Wednesday, June 4, 2014

Effective Language In Your Queries Will Make A World Of Difference

Recruiters often state that they look at a resume for 10-20 seconds before making a decision. Of course many out there think they should clearly spend more time on the resume  to "really see what the person has to offer." While this sounds like a great idea, in reality, those recruiters don't need that amount of time. They can see whether or not that person is going to be right for the job or not. 

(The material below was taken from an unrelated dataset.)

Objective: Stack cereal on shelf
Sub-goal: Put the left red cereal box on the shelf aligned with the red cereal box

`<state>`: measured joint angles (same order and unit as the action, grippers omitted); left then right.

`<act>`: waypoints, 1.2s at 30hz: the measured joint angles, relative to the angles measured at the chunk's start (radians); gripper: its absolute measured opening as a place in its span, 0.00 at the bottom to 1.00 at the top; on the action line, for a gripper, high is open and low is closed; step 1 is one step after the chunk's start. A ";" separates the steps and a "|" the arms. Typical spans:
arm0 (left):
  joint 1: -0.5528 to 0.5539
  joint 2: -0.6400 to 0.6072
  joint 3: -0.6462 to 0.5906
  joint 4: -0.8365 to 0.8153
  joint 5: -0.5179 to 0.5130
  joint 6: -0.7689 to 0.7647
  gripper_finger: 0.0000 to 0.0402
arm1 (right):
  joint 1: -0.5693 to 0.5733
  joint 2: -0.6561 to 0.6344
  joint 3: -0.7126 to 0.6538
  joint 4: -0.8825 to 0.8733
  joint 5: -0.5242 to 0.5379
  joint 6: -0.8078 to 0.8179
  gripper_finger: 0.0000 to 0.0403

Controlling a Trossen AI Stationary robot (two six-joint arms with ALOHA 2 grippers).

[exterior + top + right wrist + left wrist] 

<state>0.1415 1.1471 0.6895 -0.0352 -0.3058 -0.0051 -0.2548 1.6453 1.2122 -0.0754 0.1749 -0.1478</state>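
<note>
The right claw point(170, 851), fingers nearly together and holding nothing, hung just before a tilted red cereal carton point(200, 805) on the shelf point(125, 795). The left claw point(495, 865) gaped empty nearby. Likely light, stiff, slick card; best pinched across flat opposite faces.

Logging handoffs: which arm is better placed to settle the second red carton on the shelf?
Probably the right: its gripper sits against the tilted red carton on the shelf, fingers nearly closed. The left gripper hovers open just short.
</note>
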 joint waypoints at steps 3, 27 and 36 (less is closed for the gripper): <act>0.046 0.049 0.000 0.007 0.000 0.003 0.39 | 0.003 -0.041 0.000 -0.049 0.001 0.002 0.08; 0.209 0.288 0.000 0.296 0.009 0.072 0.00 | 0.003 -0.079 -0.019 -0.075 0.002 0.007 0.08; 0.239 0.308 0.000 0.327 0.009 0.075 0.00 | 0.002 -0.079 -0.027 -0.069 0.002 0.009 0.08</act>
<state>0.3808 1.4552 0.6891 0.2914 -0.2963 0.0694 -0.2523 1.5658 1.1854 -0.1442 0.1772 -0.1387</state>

In publishing, the same goes for those query letters. We can tell in an equally short time whether or not that project is going to work for us. In many cases, it is the premise of the story, or simply a genre we aren't representing. Unfortunately, there are also a huge number that get passed on simply because the written communication skills of the author are not there. If we struggle to get through your query letter, or it would take more than one read through just to figure out what your story is about, the odds are it means you will be seeing a rejection letter. 

I am doing a presentation next week discussing just this idea. One of the elements we are focusing on in the workshop are 6 elements of what effective language skills look like.
  • Concrete and Specific - This is really a big one in query letters. Since you are limited by the amount of space you have to provide all of the information, you have to be crystal clear for the editor or agent who is seeing this for the first time. We need those specifics about the characters, the plot, the conflict and their motivations. We need the specifics on the genre and so forth. A good example of this last one would be authors who try to put their novel into multiple genres in the hopes that A) it will appeal to everyone; and B) at least one of those genres might stick with the editor or agent - "I am pitching a 90,000 word women's fiction, inspirational romantic suspense with paranormal elements." If we struggle to grasp where you are going to with this project, consider it a reject. 
  • Concise - This element, like the first one deals with the amount of space you have. Query letters, synopsis writing, pitches - these all deal with word economy. Again, remember we aren't spending a lot of time on your query so you have to get to the point, Eliminate the fluff, eliminate all of those secondary characters that aren't really part of the central story arc. Don't drag it out!
  • Familiar, not obscure - I see this a lot from authors who, I believe, are trying to impress us with their literary knowledge and background. While editors and agents read a lot and are familiar with a lot of different texts out there, making references to bizarre titles and authors, or ideas that only a few would understand isn't going to help you.
  • Precise and clear - Word economy, word economy, word economy. Make sure all of your words mean exactly what you intend them to mean. Make sure you are very clear what your genre is and where it fits. Make sure you are crystal clear about all of your biographical information. Don't try to hide the fact that you haven't been published for over 30 years, and try to make it sound like you are a current author. 
  • Constructive - This one is really an issue of your personal voice. Don't come across as negative. Don't downplay your work. Don't try to make excuses. Stick to the point and SHOW the editors and agents you are ready to play the publishing game.
  • Appropriately formal - This is a business people. This means your letter needs to reflect that same professional tone you want to be remembered for. You are not sending "a txt to ur BFF" and you certainly are not here to self-disclose all of your personal problems, hang-ups and baggage. 
In simple terms, think of what you are "communicating" to that editor or agent.